#### Task
All lines in the material containing the word "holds" need to be copied.
───
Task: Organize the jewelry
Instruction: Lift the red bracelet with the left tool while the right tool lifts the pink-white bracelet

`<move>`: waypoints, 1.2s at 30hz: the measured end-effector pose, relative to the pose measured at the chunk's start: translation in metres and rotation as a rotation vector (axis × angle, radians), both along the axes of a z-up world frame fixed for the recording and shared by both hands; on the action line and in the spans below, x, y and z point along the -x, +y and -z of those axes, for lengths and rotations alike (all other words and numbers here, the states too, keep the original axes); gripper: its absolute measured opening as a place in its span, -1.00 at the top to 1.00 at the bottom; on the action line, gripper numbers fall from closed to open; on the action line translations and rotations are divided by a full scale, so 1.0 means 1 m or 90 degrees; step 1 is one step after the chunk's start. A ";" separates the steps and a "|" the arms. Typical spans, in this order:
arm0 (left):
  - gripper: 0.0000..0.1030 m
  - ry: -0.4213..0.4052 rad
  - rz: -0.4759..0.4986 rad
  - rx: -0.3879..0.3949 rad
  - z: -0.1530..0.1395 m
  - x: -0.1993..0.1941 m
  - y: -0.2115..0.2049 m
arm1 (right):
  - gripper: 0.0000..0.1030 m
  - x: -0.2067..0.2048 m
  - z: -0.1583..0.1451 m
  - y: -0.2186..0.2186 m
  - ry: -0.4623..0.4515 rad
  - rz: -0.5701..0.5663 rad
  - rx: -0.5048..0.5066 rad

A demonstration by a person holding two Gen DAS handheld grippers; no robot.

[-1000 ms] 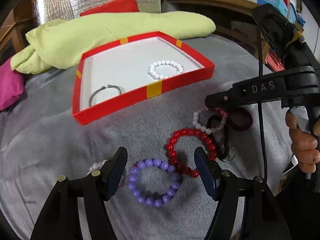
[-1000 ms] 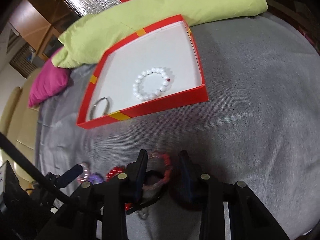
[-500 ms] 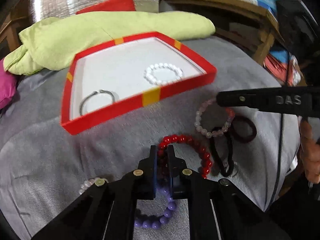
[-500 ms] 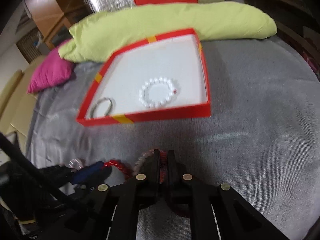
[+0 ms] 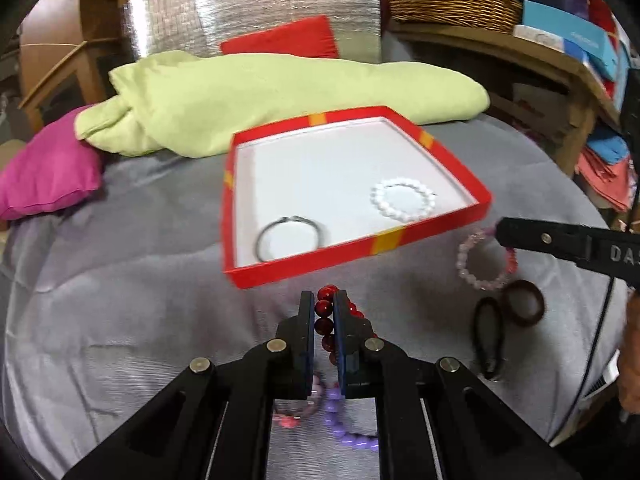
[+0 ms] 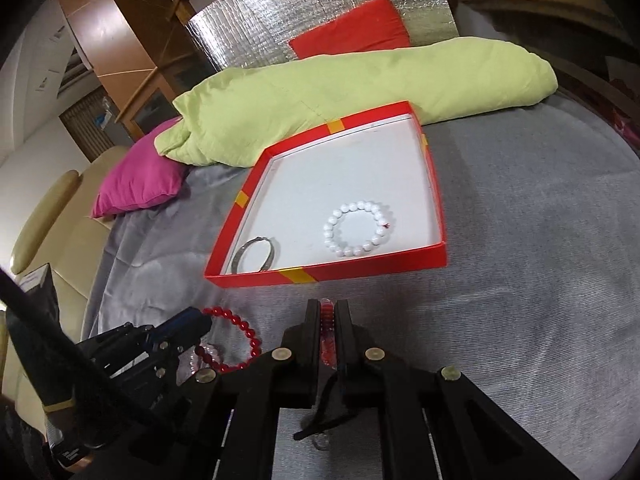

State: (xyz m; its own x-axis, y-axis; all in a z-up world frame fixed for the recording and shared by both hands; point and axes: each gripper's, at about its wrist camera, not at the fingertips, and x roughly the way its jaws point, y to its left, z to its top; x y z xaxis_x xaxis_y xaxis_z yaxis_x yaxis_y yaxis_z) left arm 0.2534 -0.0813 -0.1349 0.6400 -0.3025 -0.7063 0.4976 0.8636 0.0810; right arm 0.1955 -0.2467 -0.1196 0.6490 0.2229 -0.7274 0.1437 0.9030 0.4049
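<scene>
Now both tools, formerly open, clamp bracelets above the cloth.

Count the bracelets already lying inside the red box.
2: a white bead bracelet near the red box's front right corner, a thin dark bangle near its front left.

Shallow red cardboard box [image 5: 432,229], yellow bands on its rim, white floor. Inside: white bead bracelet [image 5: 404,201], dark grey metal bangle [image 5: 288,238]. Glossy red bead bracelet [image 5: 325,325] between black fingers. Pale pink bead bracelet [image 5: 480,264], purple bead bracelet [image 5: 348,432]. Grey fabric cover [image 6: 540,280]; lime-green cushion [image 6: 360,92]; magenta pillow [image 6: 140,180].
</scene>
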 end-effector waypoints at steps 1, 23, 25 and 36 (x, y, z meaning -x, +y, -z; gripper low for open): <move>0.81 -0.006 -0.007 -0.001 -0.001 -0.001 0.002 | 0.86 -0.001 0.000 0.003 0.000 -0.002 -0.001; 0.81 -0.070 -0.088 -0.017 -0.020 0.000 0.031 | 0.86 -0.005 -0.002 0.035 -0.012 -0.027 0.000; 0.81 -0.073 -0.099 -0.017 -0.022 -0.001 0.034 | 0.86 -0.005 -0.003 0.037 -0.015 -0.027 0.001; 0.81 -0.084 -0.133 -0.008 -0.028 -0.003 0.049 | 0.86 -0.003 -0.009 0.041 -0.032 -0.027 0.001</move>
State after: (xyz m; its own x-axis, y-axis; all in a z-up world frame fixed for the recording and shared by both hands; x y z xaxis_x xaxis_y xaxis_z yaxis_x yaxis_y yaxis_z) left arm 0.2563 -0.0322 -0.1071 0.7750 -0.1451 -0.6150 0.2922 0.9453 0.1452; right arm 0.1987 -0.2052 -0.1110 0.6746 0.2504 -0.6944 0.0846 0.9083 0.4097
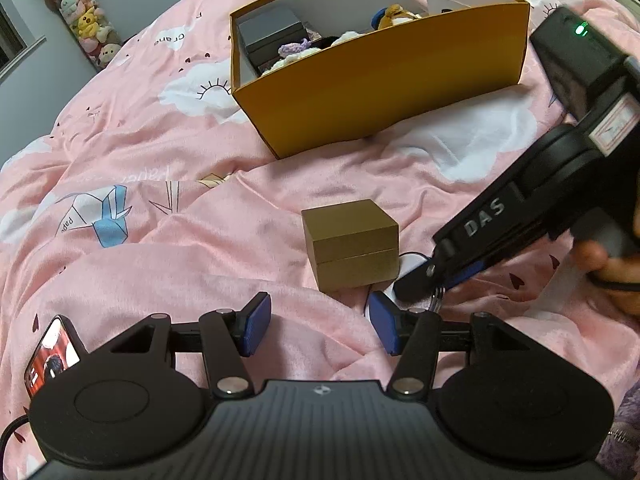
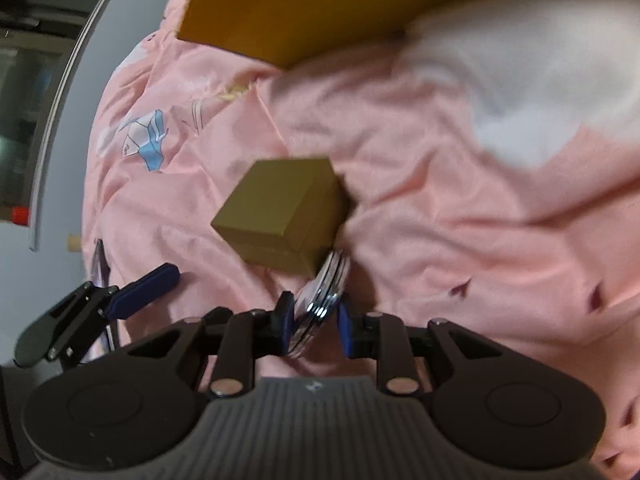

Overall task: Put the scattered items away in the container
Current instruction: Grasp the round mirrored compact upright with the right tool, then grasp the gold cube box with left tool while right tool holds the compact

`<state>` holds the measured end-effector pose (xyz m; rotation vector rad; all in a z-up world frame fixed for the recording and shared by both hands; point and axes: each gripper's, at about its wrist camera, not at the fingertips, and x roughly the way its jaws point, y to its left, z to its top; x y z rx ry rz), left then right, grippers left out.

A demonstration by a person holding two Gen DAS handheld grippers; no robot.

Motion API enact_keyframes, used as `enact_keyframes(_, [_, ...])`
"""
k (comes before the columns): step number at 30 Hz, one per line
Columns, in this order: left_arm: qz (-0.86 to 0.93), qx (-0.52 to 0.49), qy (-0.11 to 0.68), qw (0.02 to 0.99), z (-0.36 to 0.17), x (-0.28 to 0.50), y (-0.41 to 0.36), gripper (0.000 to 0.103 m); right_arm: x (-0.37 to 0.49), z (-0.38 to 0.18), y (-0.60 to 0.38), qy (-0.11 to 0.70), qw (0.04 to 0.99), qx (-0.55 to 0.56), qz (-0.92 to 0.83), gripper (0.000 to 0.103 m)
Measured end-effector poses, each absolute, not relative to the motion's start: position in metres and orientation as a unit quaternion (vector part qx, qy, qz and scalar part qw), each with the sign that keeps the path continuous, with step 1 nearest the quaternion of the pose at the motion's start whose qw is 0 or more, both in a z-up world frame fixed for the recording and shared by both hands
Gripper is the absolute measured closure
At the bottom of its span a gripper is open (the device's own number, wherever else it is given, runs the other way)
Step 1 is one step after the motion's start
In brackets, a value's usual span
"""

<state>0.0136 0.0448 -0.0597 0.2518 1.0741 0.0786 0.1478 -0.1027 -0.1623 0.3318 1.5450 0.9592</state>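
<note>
left gripper [image 1: 320, 330]: jaws apart, empty | right gripper [image 2: 314, 328]: straddling round metal compact [image 2: 320, 300], grip unclear | beside gold box [image 2: 280, 216] | orange container [image 1: 384, 80] on quilt [image 1: 160, 240]

A rumpled pink duvet [image 1: 168, 128] is covering the bed, printed with white clouds [image 1: 472, 148], small dark hearts and a blue-and-white paper crane [image 1: 106, 216], and the same crane print [image 2: 146, 140] is showing in the right wrist view. At the bed's lower left edge a smartphone [image 1: 50, 360] is lying with its screen glowing red. Against the grey wall beyond, a tall clear tube stuffed with small plush toys [image 1: 86, 20] is standing slightly tilted, with a panda plush sitting on top.
</note>
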Motion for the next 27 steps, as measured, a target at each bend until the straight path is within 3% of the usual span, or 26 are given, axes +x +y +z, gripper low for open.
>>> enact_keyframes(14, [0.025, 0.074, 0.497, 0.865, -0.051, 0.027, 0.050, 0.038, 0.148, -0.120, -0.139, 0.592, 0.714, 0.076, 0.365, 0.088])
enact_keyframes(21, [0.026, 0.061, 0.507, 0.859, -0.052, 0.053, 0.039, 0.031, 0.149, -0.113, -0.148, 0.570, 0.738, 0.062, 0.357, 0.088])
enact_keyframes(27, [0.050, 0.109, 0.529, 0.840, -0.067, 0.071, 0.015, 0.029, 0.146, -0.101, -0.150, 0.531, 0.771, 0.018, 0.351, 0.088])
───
#### Exercise result
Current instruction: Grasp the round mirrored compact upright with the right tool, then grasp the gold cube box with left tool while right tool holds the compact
`<state>` holds the measured end-effector pose (xyz m; rotation vector rad; all in a z-up world frame fixed for the recording and shared by both hands; point and axes: each gripper's, at about its wrist camera, not at the fingertips, and x roughly the way its jaws point, y to its left, z to its top; x y z rx ry rz), left then right, grippers left out.

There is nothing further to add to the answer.